— Он был несчастен и делал несчастными всех, кто к нему приближался. Он вышел из партии, но она сидела в нем глубже, чем воспоминание о подавленной любви, мучительнее, чем сознание вины, которой человек не может простить себе, так как презирает себя за содеянное и даже по ночам просыпается красный от стыда. Он не выносил самого себя и становился невыносимым для всех, кто был рядом. Он обвинял партию в нетерпимости, но сам был нетерпим по отношению к лучшему другу, если тот не соглашался с ним хоть в чем-то. В нем все ярче проступали черты, так раздражавшие его в людях из нового руководства, о чем он хоть и не говорил, но думал все время, ища и находя в них все новые недостатки.
Он был добродетелен и кичился своей добродетелью.

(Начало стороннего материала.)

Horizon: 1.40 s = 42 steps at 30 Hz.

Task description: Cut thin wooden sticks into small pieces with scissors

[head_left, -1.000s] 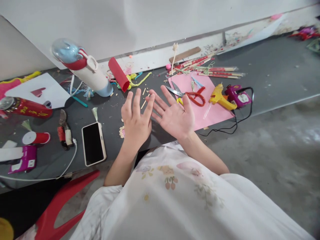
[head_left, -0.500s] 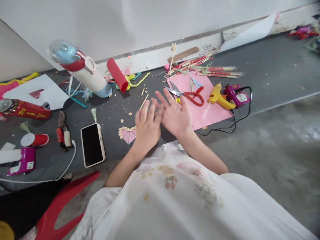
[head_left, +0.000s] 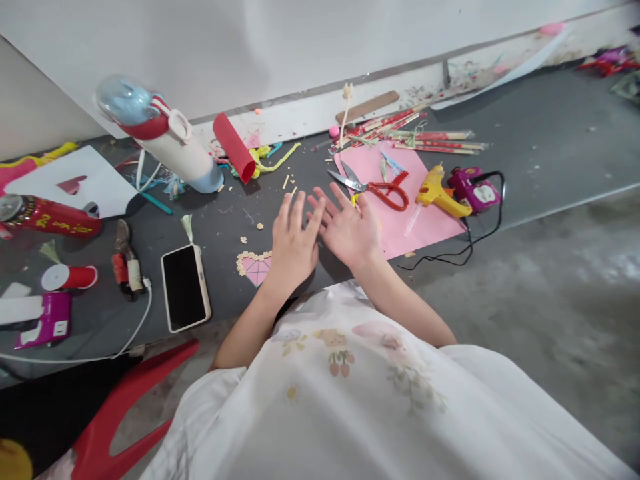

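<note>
My left hand (head_left: 293, 243) hovers back-up over the dark table (head_left: 540, 143), fingers stretched out, holding nothing. My right hand (head_left: 347, 230) is beside it, palm up, fingers spread and empty; the fingertips of the two hands nearly touch. Just left of my left hand lies a small pink heart (head_left: 255, 265) edged with pale beads. A pink paper sheet (head_left: 430, 223) lies right of my right hand, with red-handled scissors (head_left: 373, 188) on it.
A yellow glue gun (head_left: 440, 193) and a purple plug block (head_left: 473, 190) sit on the right. A phone (head_left: 185, 287), a white-and-red bottle (head_left: 160, 137), a red paper roll (head_left: 233, 147), a red can (head_left: 50, 217) and bundled sticks (head_left: 425, 137) lie around. A red chair (head_left: 115, 413) stands below left.
My left hand slid right toward my right hand, uncovering the pink heart. Both hands stayed open and then lowered a little toward the table.
</note>
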Each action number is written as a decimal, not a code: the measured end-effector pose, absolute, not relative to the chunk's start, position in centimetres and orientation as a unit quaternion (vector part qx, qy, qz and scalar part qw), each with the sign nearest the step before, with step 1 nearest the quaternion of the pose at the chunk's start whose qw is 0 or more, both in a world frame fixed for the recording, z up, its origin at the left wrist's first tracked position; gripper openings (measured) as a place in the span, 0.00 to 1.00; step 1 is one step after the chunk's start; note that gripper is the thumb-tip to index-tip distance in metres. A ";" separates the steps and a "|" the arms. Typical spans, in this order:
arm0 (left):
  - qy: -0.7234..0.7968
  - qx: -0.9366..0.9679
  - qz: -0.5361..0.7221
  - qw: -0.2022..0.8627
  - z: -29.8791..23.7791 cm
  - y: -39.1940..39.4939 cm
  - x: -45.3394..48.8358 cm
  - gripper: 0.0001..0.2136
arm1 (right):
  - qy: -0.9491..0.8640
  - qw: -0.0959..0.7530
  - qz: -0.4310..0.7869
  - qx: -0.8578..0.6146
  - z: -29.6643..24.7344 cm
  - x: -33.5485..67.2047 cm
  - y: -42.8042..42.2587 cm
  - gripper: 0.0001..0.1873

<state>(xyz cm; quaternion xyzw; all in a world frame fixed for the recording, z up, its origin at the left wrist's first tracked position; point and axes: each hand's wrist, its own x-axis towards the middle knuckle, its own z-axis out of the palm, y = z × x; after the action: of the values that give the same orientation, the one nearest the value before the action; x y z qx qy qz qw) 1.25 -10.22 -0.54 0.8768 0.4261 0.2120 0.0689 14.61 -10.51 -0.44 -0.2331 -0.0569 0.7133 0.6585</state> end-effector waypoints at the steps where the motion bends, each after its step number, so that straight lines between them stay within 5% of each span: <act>1: 0.414 0.884 0.205 0.071 -0.5 -10.1 1.2 0.28 | -0.056 0.660 0.713 -0.232 -0.4 14.7 -10.4 0.23; 7: 0.503 0.815 0.276 0.085 -1.1 -8.3 -0.3 0.18 | -0.050 0.665 0.717 -0.203 0.1 14.8 -10.5 0.21; 15: 0.374 0.752 0.428 0.335 1.0 -8.4 -0.7 0.10 | -0.107 0.653 0.723 -0.195 1.8 14.8 -11.1 0.25; 22: 0.343 0.782 0.454 0.254 2.2 -9.0 -0.5 0.08 | -0.140 0.642 0.728 -0.196 3.3 14.8 -11.2 0.32; 42: 0.300 0.826 0.469 0.082 2.7 -9.5 -0.6 0.08 | -0.175 0.635 0.733 -0.170 4.2 14.4 -11.1 0.31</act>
<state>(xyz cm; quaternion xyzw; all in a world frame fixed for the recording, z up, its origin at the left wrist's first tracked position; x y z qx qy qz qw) -0.57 -9.52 2.71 0.8264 0.3004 0.4692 0.0819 14.37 -11.13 4.25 -0.1698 -0.1748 0.7332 0.6349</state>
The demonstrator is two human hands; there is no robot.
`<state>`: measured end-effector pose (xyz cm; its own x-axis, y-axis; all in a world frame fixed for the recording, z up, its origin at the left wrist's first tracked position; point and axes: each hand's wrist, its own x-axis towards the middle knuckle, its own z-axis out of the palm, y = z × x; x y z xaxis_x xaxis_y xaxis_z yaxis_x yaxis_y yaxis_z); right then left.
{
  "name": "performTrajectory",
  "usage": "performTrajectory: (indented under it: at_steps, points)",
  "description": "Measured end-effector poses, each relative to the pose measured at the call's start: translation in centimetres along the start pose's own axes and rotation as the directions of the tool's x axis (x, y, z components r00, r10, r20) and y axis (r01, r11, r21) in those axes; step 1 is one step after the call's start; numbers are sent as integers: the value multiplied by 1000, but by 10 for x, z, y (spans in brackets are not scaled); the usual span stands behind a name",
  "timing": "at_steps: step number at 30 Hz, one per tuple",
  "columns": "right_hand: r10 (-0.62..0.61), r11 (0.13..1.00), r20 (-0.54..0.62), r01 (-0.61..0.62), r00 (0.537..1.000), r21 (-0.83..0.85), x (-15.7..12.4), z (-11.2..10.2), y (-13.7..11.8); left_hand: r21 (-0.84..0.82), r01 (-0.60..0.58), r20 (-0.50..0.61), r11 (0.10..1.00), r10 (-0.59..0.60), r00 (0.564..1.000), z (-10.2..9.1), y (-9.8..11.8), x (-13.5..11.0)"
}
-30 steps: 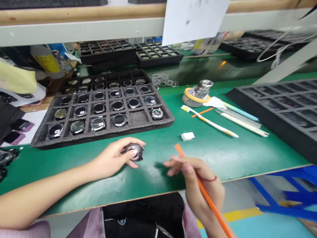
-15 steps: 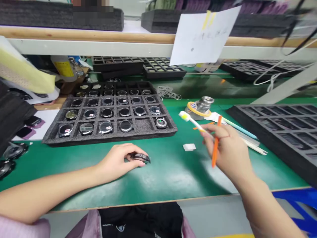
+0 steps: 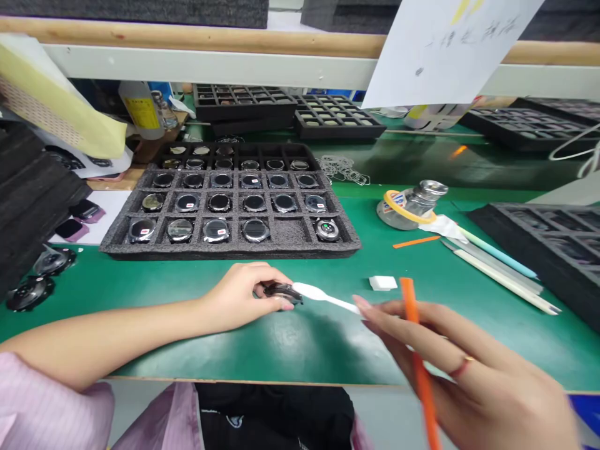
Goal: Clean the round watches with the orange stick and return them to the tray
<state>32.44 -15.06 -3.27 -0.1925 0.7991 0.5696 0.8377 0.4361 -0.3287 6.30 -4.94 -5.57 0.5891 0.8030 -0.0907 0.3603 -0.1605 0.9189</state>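
Observation:
Low over the green table, my left hand (image 3: pixel 248 290) grips a dark round watch case (image 3: pixel 284 292) by its sides, tilted on edge. My right hand (image 3: pixel 450 356) is closed around the handle of a white toothbrush (image 3: pixel 328 297). The brush head lies at the right edge of the watch case; whether its bristles touch is hard to see. An orange strip (image 3: pixel 416 350) is also tucked between the right fingers, blurred at its lower end. A small white block (image 3: pixel 383 283) lies on the table between the two hands, just beyond the brush.
A black foam tray (image 3: pixel 229 250) of watch cases sits behind my left hand. A glass bottle (image 3: pixel 412 205) with a yellow band, another orange strip (image 3: pixel 416 242) and several pen-like tools (image 3: pixel 506 278) lie right. Another foam tray (image 3: pixel 525 250) flanks them. A shelf beam (image 3: pixel 210 65) crosses above.
My right hand has come down and nearer with the toothbrush, whose head has turned from raised to beside the watch case. The left hand still holds the case. The view has shifted.

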Motion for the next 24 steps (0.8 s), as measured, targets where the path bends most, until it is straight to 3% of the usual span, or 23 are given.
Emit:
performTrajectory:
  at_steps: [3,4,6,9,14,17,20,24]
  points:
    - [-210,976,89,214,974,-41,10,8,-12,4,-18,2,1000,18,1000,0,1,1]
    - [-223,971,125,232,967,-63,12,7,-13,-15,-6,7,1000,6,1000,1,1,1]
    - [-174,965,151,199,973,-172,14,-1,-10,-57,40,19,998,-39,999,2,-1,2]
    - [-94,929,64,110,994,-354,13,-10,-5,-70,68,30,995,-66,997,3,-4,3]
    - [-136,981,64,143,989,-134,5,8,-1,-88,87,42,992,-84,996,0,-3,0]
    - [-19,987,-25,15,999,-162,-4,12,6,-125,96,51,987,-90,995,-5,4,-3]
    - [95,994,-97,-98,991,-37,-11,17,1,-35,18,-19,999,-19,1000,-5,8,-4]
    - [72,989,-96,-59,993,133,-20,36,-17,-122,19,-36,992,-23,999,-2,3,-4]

Он был правдив, честен и верен, но все это лишь делало его еще более нетерпимым и невыносимым. Даже его доброту могли ощущать теперь лишь чужие. Друзей у него не осталось. Он бросил меня, потому что нашел во мне множество мещанских черт, потому что в вопросе о профсоюзах я впала в «ультралевацкий уклон» по отношению к его «линии», потому что я любила его, как любят отсталые крестьянки.
Я верила ему во всем, но этого было недостаточно. Он бросил меня за то, что я перестала верить в него самого.
Все эти четыре года я искала себя — и мужа. И не нашла ничего, кроме руин, в которые он превратил мою жизнь, да воспоминаний о деревне. Я купила себе синюю школьную тетрадь и заполнила ее от корки до корки. Чтобы многое из нее сегодня рассказать вам. Вы привезли мне недостающую фразу:
Гаврило умер в чужой стране, вдали от родины. Только поэтому он перед смертью не увидел дворца. А он все еще стоит. И березы перед ним склоняют под ветром свои кроны.
Гаврило уже больше ничего не услышит. И не ответит. Он умолк. Наконец умолк.
Глава седьмая
Раздвижная дверь была широко открыта, и обе комнаты образовывали большой зал, где гости, если бы у них возникло такое желание, могли найти себе уютные уголки. Но все сразу устремлялись туда, где сидел Дойно, которого то и дело уговаривали не вставать с места. Поэтому кружок вокруг него все рос; теперь, когда опасность больше не угрожала, друзья сплотились вокруг него, чтобы защитить от нее. Рядом с ним сидели Штеттен и Мара. Когда он говорил, могло иной раз показаться, что обращается он только к ним. Лишь много позже кружок стал редеть. Люди пили, и голоса их начинали звучать иначе, лица менялись — краснели или, наоборот, бледнели, выражение делалось мягче или строже.
Хозяин дома, позаботившийся решительно обо всем, в том числе о холодных закусках и крепких напитках, появлялся лишь время от времени, останавливался ненадолго за стулом Дойно и тихо исчезал снова. Он делал все, чтобы гости не замечали его.
Кроме Йозмара и Ирмы, Зённеке привел с собой одного из любителей «вот что». О нем знали, что русские относятся к нему с особым уважением. Его считали выдающимся теоретиком, хотя все, им опубликованное, уже через несколько месяцев — будь то в результате каких-то событий или неожиданного изменения генеральной линии — оказывалось дезавуировано или отвергалось как ересь. Однако его гибкость была поразительна: он первым доказывал ошибочность своих взглядов, одну за другой отвергая собственные «теории». Он носил бородку, придававшую ему — на первый взгляд — определенное сходство с первым вождем революции. Говорили, что он готовится к подпольной работе в Германии, для чего уже здесь, в эмиграции, привыкает носить бороду и очки. Кроме того, у него было так много псевдонимов, что многие, вероятно, уже забыли его настоящее имя. В кругу своих ему дали прозвище «Бородка», и он им гордился.
— Скажи-ка, Фабер, — поинтересовался Бородка, — тут у нас много пишут о концлагерях, может быть, и ты уже читал что-то. Что ты об этом думаешь? Я имею в виду не политическую оценку, с этим все ясно, а, так сказать, суть, вот что меня интересует.
— Суть? Неужели литература может докопаться до сути? Авторы соревнуются в описании жестокостей, которым враг подвергает заключенных. Разве в этом суть?
— Описывать мучения — не большое искусство. Но я не уверен, что с их помощью можно что-то доказать мученику, и совершенно уверен, что мученик таким образом никогда не переубедит своего мучителя — во всяком случае, история подобных примеров не знает. И нам, революционерам, следовало бы помнить об этом, раз уж мы взялись делать историю.
— Простите, но история мученика легла в основу христианства, а оно как-никак завоевало весь мир! — возразил Эди.